TASK TO COMPLETE: Give back the listing in full and exactly, leaving out the images.

DATASET EXCERPT:

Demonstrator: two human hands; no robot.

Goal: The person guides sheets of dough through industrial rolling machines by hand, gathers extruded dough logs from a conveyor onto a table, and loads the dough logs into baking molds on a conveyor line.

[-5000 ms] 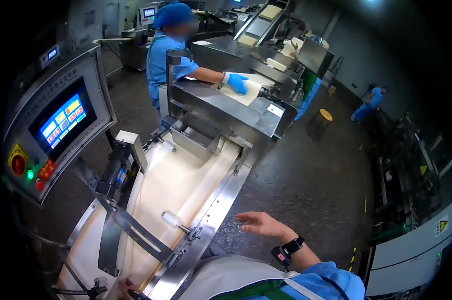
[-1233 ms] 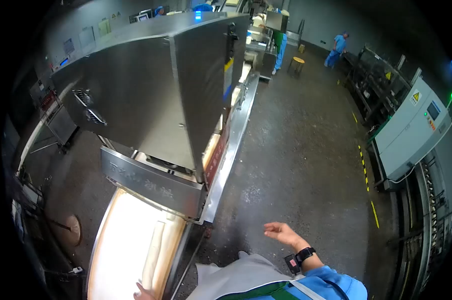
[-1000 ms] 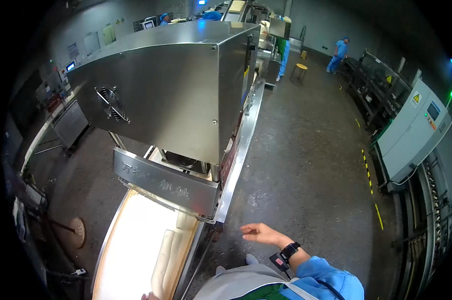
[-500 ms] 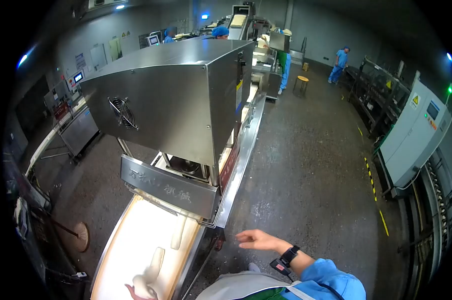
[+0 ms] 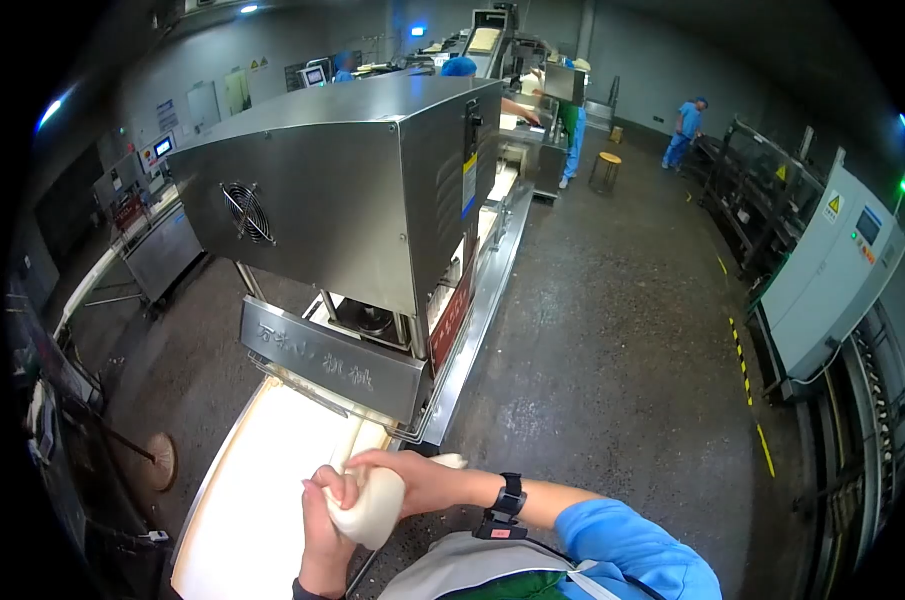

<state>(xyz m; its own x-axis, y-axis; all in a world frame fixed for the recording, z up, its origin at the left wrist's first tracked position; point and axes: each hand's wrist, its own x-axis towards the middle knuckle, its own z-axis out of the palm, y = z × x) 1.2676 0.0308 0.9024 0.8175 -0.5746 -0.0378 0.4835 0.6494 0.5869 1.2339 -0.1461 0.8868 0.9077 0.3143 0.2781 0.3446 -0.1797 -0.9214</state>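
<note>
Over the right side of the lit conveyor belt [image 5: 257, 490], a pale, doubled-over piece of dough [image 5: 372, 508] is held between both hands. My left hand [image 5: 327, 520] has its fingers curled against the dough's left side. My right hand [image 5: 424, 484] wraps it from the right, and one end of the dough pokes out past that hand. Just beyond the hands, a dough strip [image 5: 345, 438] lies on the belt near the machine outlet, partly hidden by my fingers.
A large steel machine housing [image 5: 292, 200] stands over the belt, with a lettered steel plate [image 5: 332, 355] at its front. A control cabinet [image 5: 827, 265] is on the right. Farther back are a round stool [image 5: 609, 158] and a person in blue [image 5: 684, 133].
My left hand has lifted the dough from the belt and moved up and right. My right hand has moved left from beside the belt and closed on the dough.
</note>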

EXERCISE RESULT:
Demonstrator: two human hands; no robot.

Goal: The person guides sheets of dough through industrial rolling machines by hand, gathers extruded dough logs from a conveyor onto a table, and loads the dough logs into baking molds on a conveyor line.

[-5000 ms] 
[-1233 ms] 
[-1000 ms] 
[-500 ms] 
[+0 ms] 

<state>(xyz m; its own x-axis, y-axis; all in a world frame fixed for the recording, z up, its origin at the left wrist's first tracked position; point and axes: each hand's wrist, its own x-axis towards the middle knuckle, its own z-axis out of the palm, y = z × x) 1.2676 0.0308 0.9024 0.8175 -0.5746 -0.0378 0.4835 0.6494 0.5869 1.2339 -0.1461 0.8868 0.9077 0.3143 0.2781 0.3446 -0.1797 -0.9214</state>
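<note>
Over the right side of the lit conveyor belt [image 5: 257, 490], a pale, doubled-over piece of dough [image 5: 372, 508] is held between both hands. My left hand [image 5: 327, 520] has its fingers curled against the dough's left side. My right hand [image 5: 424, 484] wraps it from the right, and one end of the dough pokes out past that hand. Just beyond the hands, a dough strip [image 5: 345, 438] lies on the belt near the machine outlet, partly hidden by my fingers.
A large steel machine housing [image 5: 292, 200] stands over the belt, with a lettered steel plate [image 5: 332, 355] at its front. A control cabinet [image 5: 827, 265] is on the right. Farther back are a round stool [image 5: 609, 158] and a person in blue [image 5: 684, 133].
My left hand has lifted the dough from the belt and moved up and right. My right hand has moved left from beside the belt and closed on the dough.
</note>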

Nothing more is required for this exercise.